ACTIVITY:
The expected answer is the set of lines in the data below between the line holding "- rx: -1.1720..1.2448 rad" and the line holding "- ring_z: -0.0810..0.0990", inclusive, written out exactly.

PROVIDED DATA:
Start of Block

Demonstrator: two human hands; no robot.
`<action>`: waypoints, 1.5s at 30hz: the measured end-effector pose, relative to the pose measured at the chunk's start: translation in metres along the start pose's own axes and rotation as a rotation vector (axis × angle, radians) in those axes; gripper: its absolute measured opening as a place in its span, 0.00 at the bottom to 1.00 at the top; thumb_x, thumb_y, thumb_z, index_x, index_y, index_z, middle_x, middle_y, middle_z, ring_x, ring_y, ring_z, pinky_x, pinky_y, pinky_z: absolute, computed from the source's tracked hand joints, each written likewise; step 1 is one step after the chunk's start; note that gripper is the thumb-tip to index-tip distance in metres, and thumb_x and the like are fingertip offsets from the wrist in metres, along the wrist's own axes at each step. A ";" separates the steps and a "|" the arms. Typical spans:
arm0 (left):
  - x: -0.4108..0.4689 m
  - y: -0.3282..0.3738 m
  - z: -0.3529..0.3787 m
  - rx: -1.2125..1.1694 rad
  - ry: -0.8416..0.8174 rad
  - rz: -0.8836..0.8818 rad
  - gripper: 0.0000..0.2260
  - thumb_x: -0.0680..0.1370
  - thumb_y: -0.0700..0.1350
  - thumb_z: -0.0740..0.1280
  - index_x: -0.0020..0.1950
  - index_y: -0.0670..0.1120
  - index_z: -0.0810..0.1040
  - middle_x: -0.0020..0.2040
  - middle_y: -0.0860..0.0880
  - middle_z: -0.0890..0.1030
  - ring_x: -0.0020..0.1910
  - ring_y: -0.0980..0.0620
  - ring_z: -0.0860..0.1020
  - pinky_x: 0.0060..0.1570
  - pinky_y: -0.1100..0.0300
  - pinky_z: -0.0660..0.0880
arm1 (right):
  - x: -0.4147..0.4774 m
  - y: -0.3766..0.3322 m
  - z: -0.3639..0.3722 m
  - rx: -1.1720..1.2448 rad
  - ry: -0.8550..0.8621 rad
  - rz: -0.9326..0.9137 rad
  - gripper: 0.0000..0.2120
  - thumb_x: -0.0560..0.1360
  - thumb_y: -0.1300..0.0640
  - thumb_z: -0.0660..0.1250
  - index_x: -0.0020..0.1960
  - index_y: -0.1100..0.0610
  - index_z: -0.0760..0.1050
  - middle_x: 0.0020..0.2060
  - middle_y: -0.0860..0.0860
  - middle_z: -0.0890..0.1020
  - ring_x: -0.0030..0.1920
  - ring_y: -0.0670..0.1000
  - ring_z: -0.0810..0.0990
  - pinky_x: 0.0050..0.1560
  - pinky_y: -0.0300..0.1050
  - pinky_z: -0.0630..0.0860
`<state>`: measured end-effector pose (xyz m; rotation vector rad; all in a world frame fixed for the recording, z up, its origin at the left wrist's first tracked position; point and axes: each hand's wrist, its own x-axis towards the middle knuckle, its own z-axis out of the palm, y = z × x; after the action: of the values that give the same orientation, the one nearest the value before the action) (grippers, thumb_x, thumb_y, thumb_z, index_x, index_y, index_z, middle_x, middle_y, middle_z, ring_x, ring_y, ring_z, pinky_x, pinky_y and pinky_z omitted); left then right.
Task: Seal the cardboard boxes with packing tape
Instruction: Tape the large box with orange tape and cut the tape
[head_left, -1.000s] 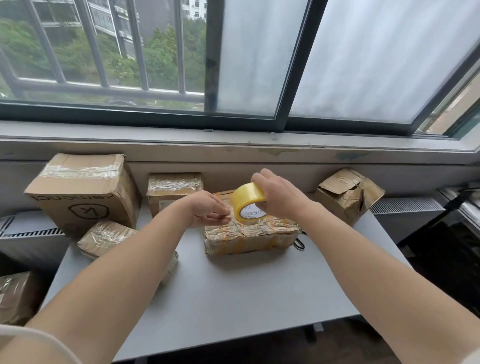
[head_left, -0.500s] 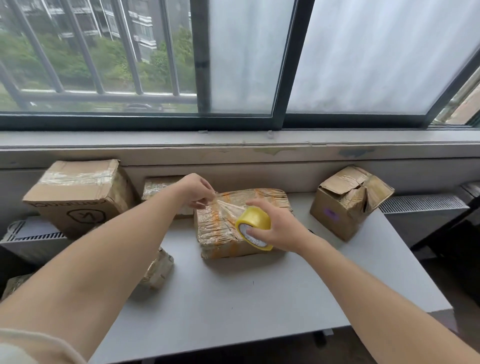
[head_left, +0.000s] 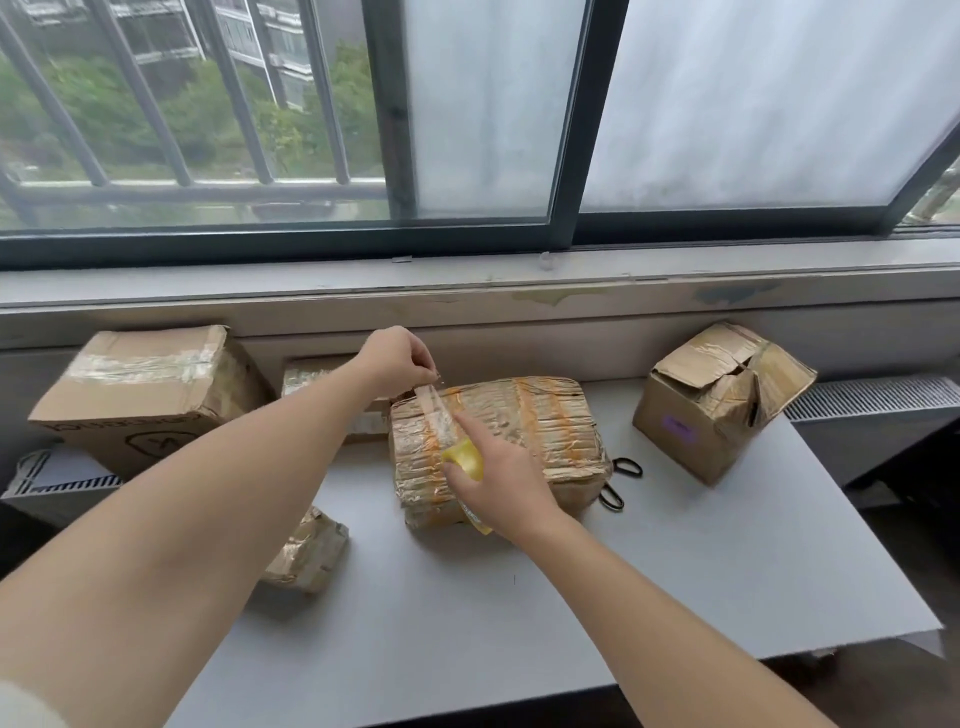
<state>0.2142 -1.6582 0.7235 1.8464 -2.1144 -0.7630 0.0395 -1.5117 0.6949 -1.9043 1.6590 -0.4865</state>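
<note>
The grey table (head_left: 519, 649) carries everything. At about 8 o'clock from its middle lies a small parcel (head_left: 306, 556), partly under the left forearm and fully wrapped in tape, probably set aside as finished.

The job in hand sits at the table's middle. The right hand (head_left: 506, 493) is at the middle box's (head_left: 530, 426) 7 o'clock corner. Its fingers are curled round the yellow roll of tape (head_left: 466, 460), and one finger reaches forward towards the strip. Holding the roll low at the near edge likely lets it pay out along the top.

A clear strip (head_left: 441, 410) runs from the roll towards 11 o'clock, lifted just above the box's left end. The left hand (head_left: 395, 358) pinches its free end between thumb and fingertips above the far left corner. Held apart like this, the two hands stretch the strip taut, so it should go down flat rather than wrinkled. It does not look pressed down yet.

At the box's 3 o'clock, scissors (head_left: 618, 483) lie touching its side with only the handles showing, handy for cutting.

Farther back, a big box (head_left: 145, 389) stands at 10 o'clock with tape across its top. A low box (head_left: 311, 374) sits half hidden behind the left arm. At 2 o'clock, a crumpled box (head_left: 717, 410) has loose flaps and seems to be waiting its turn. Behind them all is the window (head_left: 563, 130).
</note>
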 end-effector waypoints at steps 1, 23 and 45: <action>0.007 -0.002 0.000 0.020 -0.010 0.024 0.03 0.77 0.44 0.75 0.44 0.47 0.87 0.39 0.53 0.84 0.42 0.52 0.81 0.42 0.61 0.74 | 0.002 -0.003 0.007 -0.066 -0.046 0.037 0.35 0.81 0.43 0.64 0.83 0.40 0.51 0.59 0.55 0.83 0.60 0.60 0.79 0.61 0.54 0.75; 0.096 -0.065 0.050 0.048 -0.198 0.175 0.02 0.75 0.46 0.77 0.43 0.50 0.88 0.40 0.52 0.85 0.44 0.53 0.80 0.49 0.57 0.77 | 0.011 -0.026 0.065 -0.360 -0.230 0.388 0.32 0.83 0.38 0.55 0.82 0.36 0.45 0.56 0.59 0.83 0.58 0.65 0.79 0.55 0.54 0.75; 0.113 -0.098 0.049 0.098 -0.248 0.255 0.02 0.76 0.46 0.77 0.43 0.51 0.87 0.41 0.54 0.85 0.47 0.52 0.81 0.52 0.54 0.78 | -0.006 -0.019 0.106 -0.306 -0.160 0.390 0.31 0.83 0.39 0.54 0.82 0.35 0.44 0.50 0.57 0.81 0.52 0.63 0.80 0.51 0.55 0.76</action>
<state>0.2529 -1.7638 0.6130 1.5501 -2.5218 -0.8767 0.1174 -1.4863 0.6249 -1.7009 2.0183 0.0773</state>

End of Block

TASK RESPONSE:
  - rx: -1.1720..1.2448 rad
  - ry: -0.8550..0.8621 rad
  - rz: -0.9326..0.9137 rad
  - gripper: 0.0000..0.2120
  - thumb_x: -0.0560..0.1360
  - thumb_y: -0.1300..0.0640
  - thumb_z: -0.0660..0.1250
  - index_x: -0.0020..0.1960
  - index_y: -0.1100..0.0610
  - index_z: -0.0760..0.1050
  - middle_x: 0.0020..0.2060
  - middle_y: -0.0860..0.0860
  - middle_z: -0.0890..0.1020
  - ring_x: -0.0030..0.1920
  - ring_y: -0.0670..0.1000
  - ring_z: -0.0810..0.0990

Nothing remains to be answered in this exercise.